Selain pasirnya yang putih dan lembut, airnya juga jernih. Saking beningnya, warna air laut disini tampak kehijau-hijauan. Satu lagi kekhasan dari pantai ini adalah adanya tebing-tebing karang setinggi sekitar 10 meter yang menghias bibir pantai. Bagian bawah dari tebing-tebing ini berbentuk cerukan yang disebabkan oleh hantaman gelombang air laut saat pasang.
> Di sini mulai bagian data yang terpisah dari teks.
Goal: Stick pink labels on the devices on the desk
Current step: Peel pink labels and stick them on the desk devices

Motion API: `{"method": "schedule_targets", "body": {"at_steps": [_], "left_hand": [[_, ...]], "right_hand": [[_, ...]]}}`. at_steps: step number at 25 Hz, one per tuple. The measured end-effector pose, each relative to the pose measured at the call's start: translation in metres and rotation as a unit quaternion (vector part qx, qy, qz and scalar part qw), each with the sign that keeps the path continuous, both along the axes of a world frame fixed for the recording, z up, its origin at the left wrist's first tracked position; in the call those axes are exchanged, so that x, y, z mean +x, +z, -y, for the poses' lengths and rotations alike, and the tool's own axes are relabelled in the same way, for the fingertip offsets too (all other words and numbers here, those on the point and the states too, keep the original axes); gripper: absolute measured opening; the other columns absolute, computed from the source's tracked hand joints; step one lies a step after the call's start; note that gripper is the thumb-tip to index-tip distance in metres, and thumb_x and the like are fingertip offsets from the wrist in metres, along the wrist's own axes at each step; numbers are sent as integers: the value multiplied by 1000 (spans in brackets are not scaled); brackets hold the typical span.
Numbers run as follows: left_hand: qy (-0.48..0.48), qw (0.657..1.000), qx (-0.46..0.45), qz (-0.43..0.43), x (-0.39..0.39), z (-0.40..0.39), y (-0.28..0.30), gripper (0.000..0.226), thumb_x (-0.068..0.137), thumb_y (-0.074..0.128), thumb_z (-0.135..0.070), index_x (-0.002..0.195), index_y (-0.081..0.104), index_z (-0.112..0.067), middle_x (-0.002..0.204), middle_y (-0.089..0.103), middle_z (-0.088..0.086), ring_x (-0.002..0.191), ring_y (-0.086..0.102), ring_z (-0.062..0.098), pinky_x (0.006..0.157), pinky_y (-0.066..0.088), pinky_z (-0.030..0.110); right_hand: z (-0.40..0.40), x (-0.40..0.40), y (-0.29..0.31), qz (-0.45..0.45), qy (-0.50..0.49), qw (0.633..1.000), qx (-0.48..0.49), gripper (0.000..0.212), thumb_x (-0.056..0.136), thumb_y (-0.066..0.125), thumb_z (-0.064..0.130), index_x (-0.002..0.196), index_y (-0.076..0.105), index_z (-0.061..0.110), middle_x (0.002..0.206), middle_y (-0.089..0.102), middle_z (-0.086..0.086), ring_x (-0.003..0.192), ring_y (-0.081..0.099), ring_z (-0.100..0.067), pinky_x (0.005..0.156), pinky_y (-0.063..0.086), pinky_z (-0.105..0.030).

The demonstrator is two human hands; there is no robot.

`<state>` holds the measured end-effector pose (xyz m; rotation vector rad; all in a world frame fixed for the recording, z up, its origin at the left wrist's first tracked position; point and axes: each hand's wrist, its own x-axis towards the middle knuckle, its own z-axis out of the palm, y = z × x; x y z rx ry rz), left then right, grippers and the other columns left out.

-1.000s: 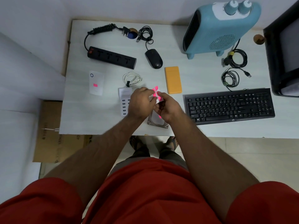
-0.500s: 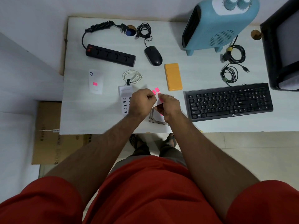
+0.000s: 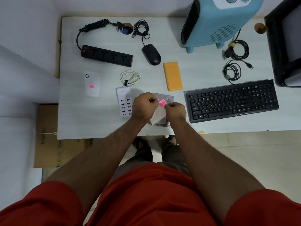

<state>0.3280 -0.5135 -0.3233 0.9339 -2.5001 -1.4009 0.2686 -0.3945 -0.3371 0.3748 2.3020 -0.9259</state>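
Both my hands hover over the desk's front edge, holding a white backing sheet (image 3: 157, 115) that carries pink labels (image 3: 162, 103). My left hand (image 3: 144, 106) pinches the sheet's upper edge with curled fingers. My right hand (image 3: 175, 111) pinches at the pink labels. Under the sheet lies a silver hard drive (image 3: 167, 97), mostly hidden. A white multi-port USB charger (image 3: 124, 103) sits just left of my left hand. At the far left lies a white flat device (image 3: 92, 84) with a pink label (image 3: 91, 86) stuck on it.
On the white desk (image 3: 78, 111) lie a black power strip (image 3: 106, 55), a black mouse (image 3: 151, 54), an orange case (image 3: 173, 76), a white cable coil (image 3: 129, 77), a black keyboard (image 3: 232, 100), black cable coils (image 3: 232, 70), a blue heater (image 3: 216, 22) and a black monitor (image 3: 286, 41).
Both hands have kept working the label sheet over the hard drive, turning it a little. The view has drifted slightly; the desk items stay put.
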Motion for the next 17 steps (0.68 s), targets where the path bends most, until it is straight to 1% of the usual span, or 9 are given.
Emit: {"method": "schedule_targets", "body": {"at_steps": [1, 3, 5, 7, 9, 11, 14, 17], "left_hand": [[-5, 1000, -7, 4, -3, -2, -3, 8, 80, 69, -15, 76, 72, -9, 75, 72, 3, 71, 66, 19, 67, 55, 35], [-13, 1000, -15, 13, -10, -8, -7, 9, 80, 67, -14, 75, 72, -9, 75, 72, 4, 71, 65, 20, 66, 54, 35], [-9, 999, -12, 31, -20, -13, -7, 10, 80, 65, -15, 76, 72, -9, 77, 72, 4, 74, 65, 20, 68, 54, 33], [4, 999, -14, 51, -31, -14, -7, 10, 80, 64, -16, 78, 72, -10, 78, 72, 3, 76, 65, 19, 69, 52, 30], [16, 998, -19, 55, -44, -16, -6, 10, 81, 64, -15, 78, 72, -9, 78, 72, 4, 76, 65, 19, 68, 50, 28], [23, 998, -26, 46, -59, -19, -4, 11, 81, 64, -15, 79, 72, -7, 77, 72, 6, 73, 65, 20, 66, 51, 28], [64, 996, -15, 65, -87, -15, -4, 14, 81, 65, -21, 81, 73, -10, 78, 72, 3, 73, 65, 18, 69, 54, 30], [115, 989, 15, 95, -109, -9, -12, 16, 80, 65, -25, 82, 74, -12, 80, 73, 0, 76, 66, 16, 72, 55, 31]], "right_hand": [[-3, 0, -3, -8, 16, 1000, 12, 20, 90, 63, 29, 100, 74, 16, 96, 74, -5, 83, 67, -25, 57, 44, -24], [-7, -2, -6, -22, 29, 999, 23, 23, 87, 66, 29, 106, 72, 19, 104, 73, -2, 93, 67, -24, 66, 48, -27], [-11, -8, -7, -23, 27, 999, 18, 29, 84, 68, 29, 111, 70, 20, 110, 71, -2, 99, 67, -25, 71, 50, -30], [-16, -17, -6, -30, 32, 999, -3, 30, 84, 65, 27, 113, 68, 19, 108, 70, -3, 96, 67, -25, 68, 50, -30], [-19, -32, -2, -44, 39, 998, -34, 30, 85, 63, 26, 114, 67, 17, 101, 70, -2, 91, 68, -23, 64, 47, -28], [-17, -52, 0, -63, 52, 995, -50, 31, 85, 64, 26, 115, 66, 16, 101, 68, -1, 92, 67, -22, 67, 43, -27], [-1, -84, -6, -121, 97, 987, -38, 40, 87, 68, 30, 123, 64, 14, 119, 65, -9, 108, 62, -27, 79, 44, -29], [16, -116, -17, -160, 167, 973, 23, 57, 88, 68, 37, 137, 53, 12, 134, 52, -17, 123, 51, -35, 96, 44, -41]]}}
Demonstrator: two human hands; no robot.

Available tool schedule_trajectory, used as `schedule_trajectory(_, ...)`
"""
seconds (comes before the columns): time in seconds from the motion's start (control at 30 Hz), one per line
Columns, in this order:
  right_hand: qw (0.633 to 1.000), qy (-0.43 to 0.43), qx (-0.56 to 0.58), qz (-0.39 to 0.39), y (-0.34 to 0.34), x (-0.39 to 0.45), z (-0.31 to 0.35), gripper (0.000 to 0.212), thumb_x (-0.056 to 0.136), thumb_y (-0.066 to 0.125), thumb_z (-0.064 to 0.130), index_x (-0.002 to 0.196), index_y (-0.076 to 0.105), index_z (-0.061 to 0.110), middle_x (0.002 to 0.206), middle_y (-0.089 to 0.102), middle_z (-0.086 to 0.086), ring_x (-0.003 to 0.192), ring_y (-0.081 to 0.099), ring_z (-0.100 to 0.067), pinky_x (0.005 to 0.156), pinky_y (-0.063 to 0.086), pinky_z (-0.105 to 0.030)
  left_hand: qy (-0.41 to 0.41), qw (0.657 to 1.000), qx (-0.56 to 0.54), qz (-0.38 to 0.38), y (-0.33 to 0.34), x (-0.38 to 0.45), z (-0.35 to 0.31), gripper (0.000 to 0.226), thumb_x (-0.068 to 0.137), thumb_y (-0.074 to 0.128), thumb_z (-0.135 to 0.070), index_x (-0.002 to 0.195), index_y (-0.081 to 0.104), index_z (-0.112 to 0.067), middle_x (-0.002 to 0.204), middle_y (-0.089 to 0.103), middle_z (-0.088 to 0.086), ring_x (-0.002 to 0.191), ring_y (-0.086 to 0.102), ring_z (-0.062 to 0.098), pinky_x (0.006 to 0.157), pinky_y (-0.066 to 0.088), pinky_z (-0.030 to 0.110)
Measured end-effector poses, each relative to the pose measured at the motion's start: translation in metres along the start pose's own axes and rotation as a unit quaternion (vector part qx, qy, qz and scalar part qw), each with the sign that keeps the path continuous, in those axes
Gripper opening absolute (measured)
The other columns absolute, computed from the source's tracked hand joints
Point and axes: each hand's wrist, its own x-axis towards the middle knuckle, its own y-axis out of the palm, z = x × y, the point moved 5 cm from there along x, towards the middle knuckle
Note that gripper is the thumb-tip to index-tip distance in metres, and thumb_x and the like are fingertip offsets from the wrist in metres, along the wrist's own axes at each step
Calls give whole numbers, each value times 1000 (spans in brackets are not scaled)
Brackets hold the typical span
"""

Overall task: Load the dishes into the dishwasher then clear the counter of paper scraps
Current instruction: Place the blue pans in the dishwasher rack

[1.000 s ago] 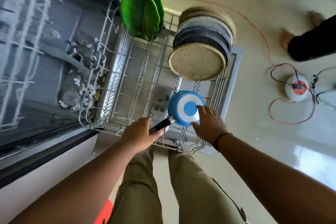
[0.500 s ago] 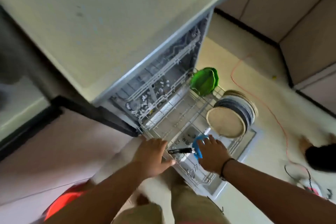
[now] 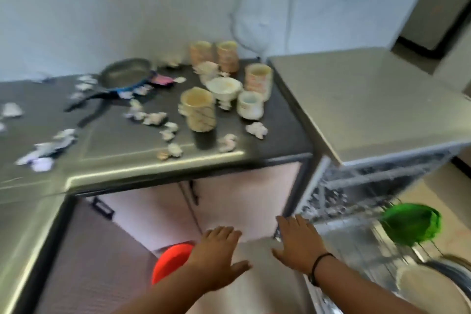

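The dark counter (image 3: 280, 120) carries several cups (image 3: 200, 109), a white bowl (image 3: 223, 86), a blue frying pan (image 3: 125, 75) with a black handle, and several crumpled paper scraps (image 3: 154, 118). At the right stands the open dishwasher (image 3: 377, 178), its pulled-out rack (image 3: 356, 237) holding green plates (image 3: 410, 222) and beige and grey plates (image 3: 430, 288). My left hand (image 3: 216, 257) and my right hand (image 3: 300, 245) hang in front of the cabinet below the counter, fingers spread and holding nothing.
A steel worktop (image 3: 30, 211) runs along the left edge. Pink cabinet doors (image 3: 229, 199) sit under the counter. A red round object (image 3: 170, 260) lies low beside my left hand. The dishwasher's flat top (image 3: 369, 99) is bare.
Both hands let go of the small blue pan in the rack and drew back empty. The view swung up from the rack to the counter with the cups and scraps.
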Motion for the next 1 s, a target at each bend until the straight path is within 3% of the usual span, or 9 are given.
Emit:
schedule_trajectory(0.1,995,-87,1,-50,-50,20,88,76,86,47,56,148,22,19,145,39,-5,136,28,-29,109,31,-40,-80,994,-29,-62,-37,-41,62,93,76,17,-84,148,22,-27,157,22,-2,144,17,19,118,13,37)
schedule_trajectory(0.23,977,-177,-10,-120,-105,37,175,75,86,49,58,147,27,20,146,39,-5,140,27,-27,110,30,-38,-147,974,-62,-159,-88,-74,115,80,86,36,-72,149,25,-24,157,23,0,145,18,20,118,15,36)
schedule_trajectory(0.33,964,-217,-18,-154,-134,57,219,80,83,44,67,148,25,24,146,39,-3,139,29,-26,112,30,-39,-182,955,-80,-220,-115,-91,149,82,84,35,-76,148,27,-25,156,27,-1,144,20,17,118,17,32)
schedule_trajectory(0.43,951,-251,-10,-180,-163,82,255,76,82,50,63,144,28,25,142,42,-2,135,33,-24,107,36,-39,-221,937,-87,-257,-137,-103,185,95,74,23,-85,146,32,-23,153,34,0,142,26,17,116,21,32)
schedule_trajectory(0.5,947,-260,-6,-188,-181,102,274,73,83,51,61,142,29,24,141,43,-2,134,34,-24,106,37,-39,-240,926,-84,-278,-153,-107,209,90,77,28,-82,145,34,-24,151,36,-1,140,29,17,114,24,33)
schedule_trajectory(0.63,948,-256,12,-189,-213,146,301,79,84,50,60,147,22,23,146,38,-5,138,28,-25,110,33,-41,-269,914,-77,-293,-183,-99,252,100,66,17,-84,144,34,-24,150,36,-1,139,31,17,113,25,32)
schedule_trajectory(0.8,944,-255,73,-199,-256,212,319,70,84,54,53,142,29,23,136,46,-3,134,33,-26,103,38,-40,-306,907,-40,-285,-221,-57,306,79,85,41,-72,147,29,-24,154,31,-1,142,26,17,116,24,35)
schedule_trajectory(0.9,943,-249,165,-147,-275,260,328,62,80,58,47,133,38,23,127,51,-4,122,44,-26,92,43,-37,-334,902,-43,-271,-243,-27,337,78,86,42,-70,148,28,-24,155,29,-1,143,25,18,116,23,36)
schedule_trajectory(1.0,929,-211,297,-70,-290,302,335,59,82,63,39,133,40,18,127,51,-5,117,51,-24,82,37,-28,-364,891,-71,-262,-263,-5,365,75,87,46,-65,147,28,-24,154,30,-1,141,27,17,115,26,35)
Salah satu bagian menarik, di beberapa bagian tebing dibuat tangga yang mengarah langsung ke laut. Dengan air laut yang jernih kehijauan, sekilas tangga itu tidak seperti menuju ke laut, melainkan kolam renang. Sebuah kolam renang yang tak berbatas dan tak bertepi.
Hmm, Pantai ini memang bukan pantai biasa. Dengan berbagai keindahan yang ditawarkan, tak salah kiranya jika pantai yang satu ini layak disebut surga. Yap, selamat datang di Pantai Tanjung Bira, Kabupaten Bulukumba, Propinsi Sulawesi Selatan.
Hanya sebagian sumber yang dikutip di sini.